One caution: it’s possible to do too much program work. As a rule of thumb, you never want one customer generating more than 10% of your business. Because a TPA by nature works for many insurance carriers, that doesn’t strictly apply; however, I would not recommend generating more than half your revenue with a TPA. As with any customer, TPA or otherwise, you’re only as good as your last job, and you’re only as good as your worst employee.
Even at our company’s size and scale, we occasionally upset carriers, individual adjusters, and customers, which has prevented us from getting work from a particular carrier or TPA. We’ve been kicked off programs entirely for nonperformance in particular markets.
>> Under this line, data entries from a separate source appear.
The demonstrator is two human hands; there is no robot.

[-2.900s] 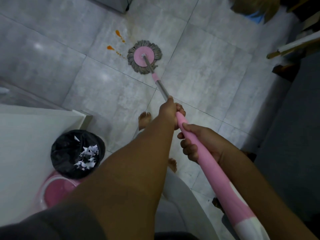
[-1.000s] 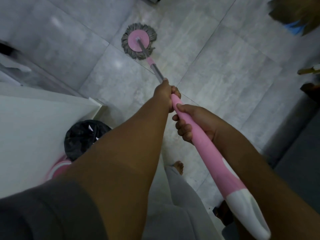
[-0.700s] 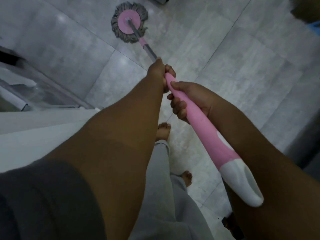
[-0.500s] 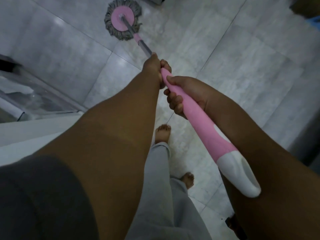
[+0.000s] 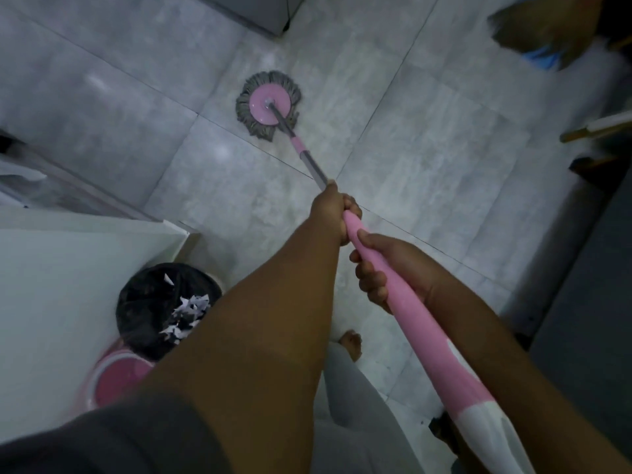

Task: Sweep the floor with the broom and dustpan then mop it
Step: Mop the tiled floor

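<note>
A spin mop with a round pink disc and grey fringe, the mop head [image 5: 268, 106], rests flat on the grey tiled floor [image 5: 427, 148] ahead of me. Its grey and pink pole [image 5: 407, 302] slants back toward my lower right and ends in a white cap. My left hand [image 5: 333, 208] is closed around the pole where the pink grip starts. Just behind it, my right hand [image 5: 383, 268] wraps the pink grip. The broom [image 5: 547, 25], a tan bristle head, lies at the top right; no dustpan is in view.
A black-lined bin [image 5: 164, 306] holding white paper scraps stands at my lower left beside a white cabinet [image 5: 68, 285]. A pink mop bucket [image 5: 113, 378] sits below the bin. My bare foot [image 5: 352, 343] is under the pole. Furniture edges line the right side.
The orange stains seen on the tile earlier are gone. The mop head, pushed far forward a moment ago, is drawn back toward me, and the bin is in view again.
</note>
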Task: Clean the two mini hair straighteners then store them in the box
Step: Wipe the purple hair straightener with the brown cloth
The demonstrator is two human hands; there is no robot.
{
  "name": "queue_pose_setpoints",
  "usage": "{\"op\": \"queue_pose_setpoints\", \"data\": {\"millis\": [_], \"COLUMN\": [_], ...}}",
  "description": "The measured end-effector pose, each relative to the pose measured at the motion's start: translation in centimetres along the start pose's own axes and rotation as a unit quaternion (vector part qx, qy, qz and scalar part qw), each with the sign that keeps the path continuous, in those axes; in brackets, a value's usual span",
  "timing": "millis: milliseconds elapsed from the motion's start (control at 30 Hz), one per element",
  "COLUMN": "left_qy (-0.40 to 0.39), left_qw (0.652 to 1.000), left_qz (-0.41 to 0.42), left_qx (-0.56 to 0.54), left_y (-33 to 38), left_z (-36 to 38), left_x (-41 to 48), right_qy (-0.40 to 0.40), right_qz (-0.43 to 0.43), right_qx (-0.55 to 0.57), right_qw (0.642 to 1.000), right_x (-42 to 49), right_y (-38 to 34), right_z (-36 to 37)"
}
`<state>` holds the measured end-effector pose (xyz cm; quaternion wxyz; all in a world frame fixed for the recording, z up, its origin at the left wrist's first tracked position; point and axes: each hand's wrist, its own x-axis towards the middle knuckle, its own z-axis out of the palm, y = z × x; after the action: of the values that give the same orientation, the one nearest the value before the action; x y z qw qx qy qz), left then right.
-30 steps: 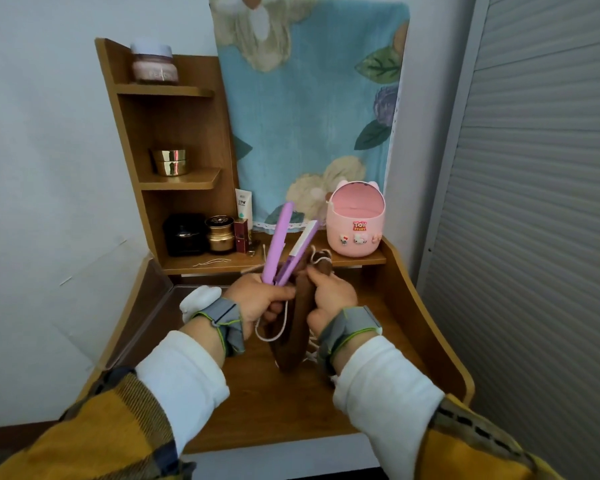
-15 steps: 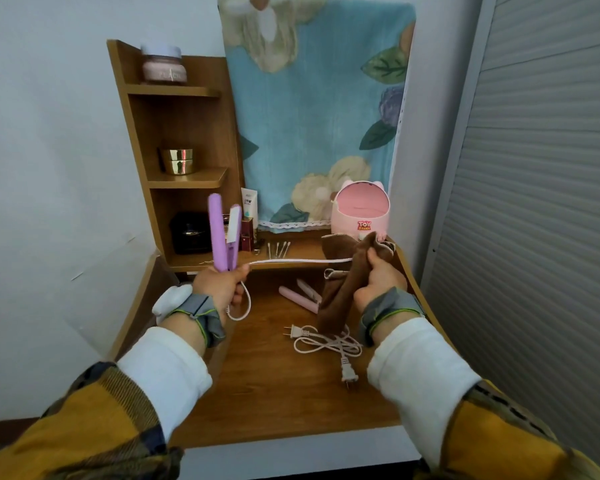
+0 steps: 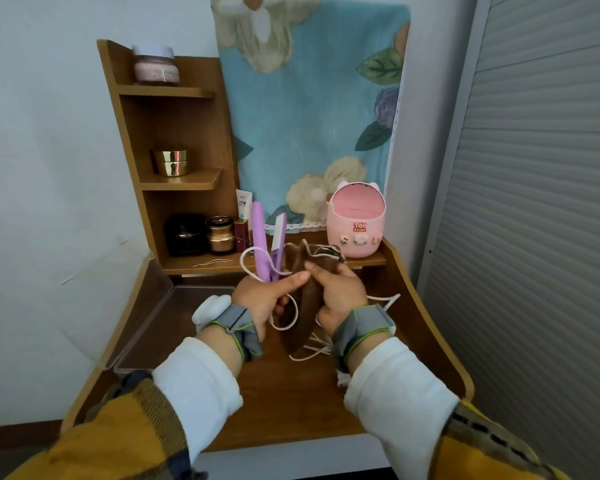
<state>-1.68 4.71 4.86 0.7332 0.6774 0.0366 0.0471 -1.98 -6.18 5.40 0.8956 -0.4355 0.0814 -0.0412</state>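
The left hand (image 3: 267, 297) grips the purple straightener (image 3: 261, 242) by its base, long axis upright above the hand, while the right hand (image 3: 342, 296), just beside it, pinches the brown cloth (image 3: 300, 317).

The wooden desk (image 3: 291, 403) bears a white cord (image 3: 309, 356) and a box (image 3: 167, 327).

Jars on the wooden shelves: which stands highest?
The pink pale-lidded jar, alone on the top shelf; the gold jar, black jar and bronze jar stand lower.

A home dressing corner: wooden vanity desk (image 3: 291, 403), cosmetic jars (image 3: 156, 65) on shelves (floral cloth (image 3: 309, 98) behind).
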Motion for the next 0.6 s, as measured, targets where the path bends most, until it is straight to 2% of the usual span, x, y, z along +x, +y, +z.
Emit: {"op": "queue_pose_setpoints", "data": {"millis": [67, 133, 267, 333, 467, 600], "left_qy": [0.062, 0.088, 0.049, 0.056, 0.067, 0.043], "left_qw": [0.997, 0.989, 0.976, 0.961, 0.948, 0.937], "left_qz": [-0.035, -0.051, -0.023, -0.003, 0.045, 0.041], "left_qx": [-0.033, -0.103, -0.213, -0.270, -0.308, -0.343], "left_y": [-0.2, -0.1, 0.0, 0.1, 0.8, 1.1], "left_z": [0.4, 0.2, 0.7, 1.4, 1.6, 0.1], "left_x": [0.3, 0.7, 0.7, 0.3, 0.2, 0.6], "right_qy": [-0.032, -0.050, -0.024, -0.005, 0.037, 0.078], "right_qz": [0.002, 0.007, 0.009, 0.006, 0.010, 0.021], "right_qx": [0.000, 0.004, 0.025, 0.027, 0.024, 0.007], "right_qw": [0.999, 0.999, 0.999, 1.000, 0.999, 0.997], "right_x": [-0.2, -0.4, -0.1, 0.2, 0.9, 1.5], "right_y": [0.6, 0.8, 1.1, 1.0, 0.3, -0.5], "right_z": [0.3, 0.3, 0.3, 0.3, 0.0, -1.2]}}
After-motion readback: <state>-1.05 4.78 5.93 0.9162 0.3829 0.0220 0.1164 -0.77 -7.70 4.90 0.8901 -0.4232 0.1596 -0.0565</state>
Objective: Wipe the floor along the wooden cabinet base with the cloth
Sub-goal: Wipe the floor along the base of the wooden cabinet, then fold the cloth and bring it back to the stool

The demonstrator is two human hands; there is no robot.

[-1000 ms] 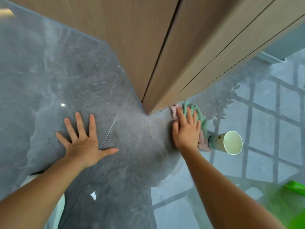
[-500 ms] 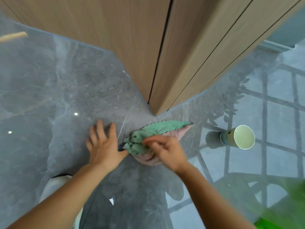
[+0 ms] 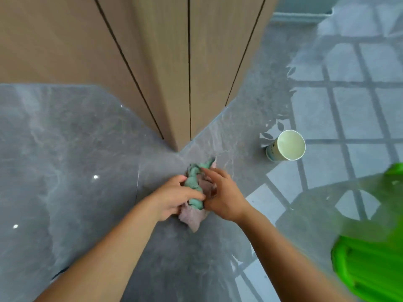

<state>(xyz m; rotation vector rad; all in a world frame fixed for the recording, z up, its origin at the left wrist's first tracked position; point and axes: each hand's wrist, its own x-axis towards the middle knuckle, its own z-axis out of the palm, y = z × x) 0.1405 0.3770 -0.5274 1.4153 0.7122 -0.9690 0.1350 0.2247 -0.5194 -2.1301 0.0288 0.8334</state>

One day you receive a letter stating you are no longer doing business with that carrier, no explanation, no conversation, and just like that, you’re done. If that carrier represents a substantial portion of your business, it can be hard to recover, especially if you’ve added staff and overhead to handle that workload.
I recall one particular TPA relationship that highlights the valuable lessons we learned from losing a customer and how we worked to replace that revenue. One of our offices was pleased to be activated as a preferred service provider for a major carrier. This account became our number one customer at that location, generating a staggering $5 million annually. That relationship helped propel the office to one of our flagship locations—a true beacon of success.
We did extensive work and provided exemplary service on numerous jobs for many years. However, we eventually hit a rough patch. It wasn’t the TPA that removed us, but the carrier itself, citing three separate issues on three different jobs. Three strikes, and we were out. We received an immediate suspension notice and would not receive another assignment again, ultimately leading to our deactivation from the program.
Losing this account was undeniably a devastating blow. We bid farewell to $5 million in annual revenue with that carrier under the TPA umbrella. Despite this setback, we refused to allow adversity to define us. We redoubled our efforts to ensure customer satisfaction on every job and worked diligently to diversify our client base to mitigate such risks in the future. It was an agonizing journey that tested our resilience and determination.
I’m pleased to report that our unwavering persistence finally paid off. In 2023, we were reactivated by the carrier. It had taken nearly a decade, resulting in a staggering $50 million loss of business. But as an office and a company, we are stronger for it. While we are grateful and excited to welcome back the account, we won’t soon forget the bitter pill we had to swallow, especially considering the extensive work and exemplary service we delivered for them for many years.
This experience is a poignant reminder to avoid over-concentration with any one client. While we should always strive to provide exceptional service to every client, we must remain mindful that any customer, even the largest, can be lost instantly. It is a sobering reality emphasizing the need to continually diversify our portfolio and treat every client with utmost care and attention.
If you’re interested in pursuing program work, I recommend you check out the TPA Scorecard provided to members of the Restoration Industry Association. The RIA is the oldest and largest non-profit professional trade association dedicated to providing leadership and promoting best practices through advocacy, standards & professional qualifications for the restoration industry. The TPA Scorecard is the restoration industry’s answer to Yelp or Google reviews. Surveying contractors about their experience with TPAs helps other contractors make informed decisions and ultimately improves the restorer/TPA relationship. It’s the only way for restoration owners to gauge how TPAs are performing from the point of view of the restoration industry.